The Humanities Symposia, beginning at 3:30 p.m. in Wells Theater inside Taylor Hall on the Trine University campus, is free and open to the public. However, seating is strictly limited to 75.
Born around 1166, Sveinbjarnarson rose to prominence in Iceland and traveled extensively throughout Europe. He was considered Iceland’s first educated doctor, and his saga contains details about surgical practices during the 12th century.
Eventually he attracted the attention of rival chieftain Thorvald Snorrason, who was jealous of Sveinbjarnarson’s success. What started out as petty insults between the two escalated into a full-blown feud.
“The people of medieval Iceland believed there was only a certain amount of honor to go around. It was a zero-sum game,” Mayus said.
Though there were laws at the time, enforcement was left up to citizens, Mayus said, resulting in situations not unlike the duel — now the centerpiece of a Broadway musical — that killed Alexander Hamilton in the early history of the United States. In Sveinbjarnarson’s case, Snorrason’s forces eventually surrounded his farmstead and killed him in 1213.

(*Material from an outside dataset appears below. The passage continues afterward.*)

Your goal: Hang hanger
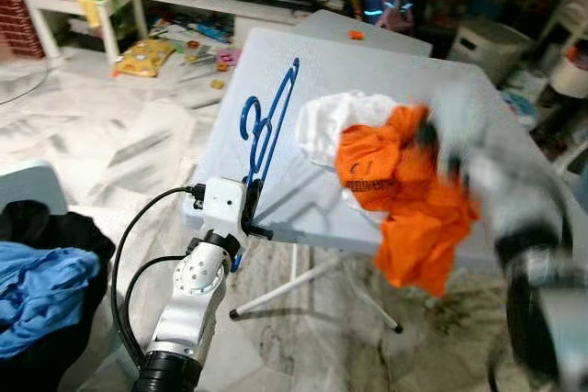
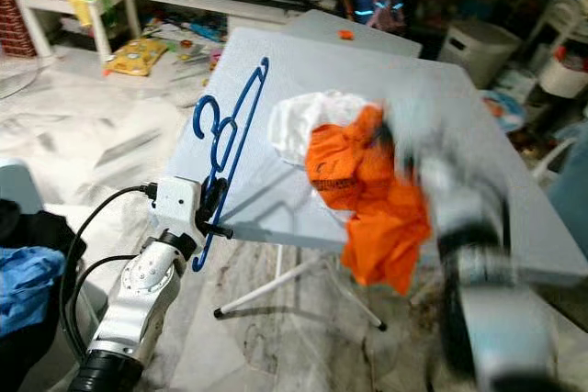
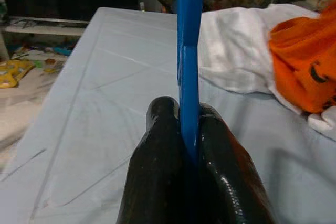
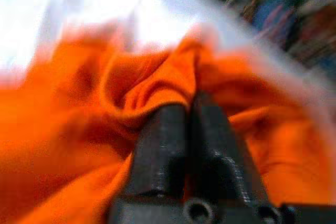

During his lifetime Sveinbjarnarson was a confidant of Bishop Gudmundr Arason, later honored like a saint by the church in Iceland. The writer of Sveinbjarnarson’s saga is not subtle about wanting to see the chieftain/physician honored with sainthood, Mayus said, attributing several miracles to the saga’s hero.
“It’s a very biased saga, but (Sveinbjarnarson’s) cause for sainthood was never taken up,” she said.
Mayus’ interest in Sveinbjarnarson and medieval Iceland began while she in the country during a break from her Ph.D. work at the University of Notre Dame. Her studies in Old English had led to an interest in similar languages.
While there, she read Sveinbjarnarson’s saga and visited what once was his farmstead.
“Even the site of his farm is treated as a sacred space in the saga, though it wasn’t during his lifetime,” she said.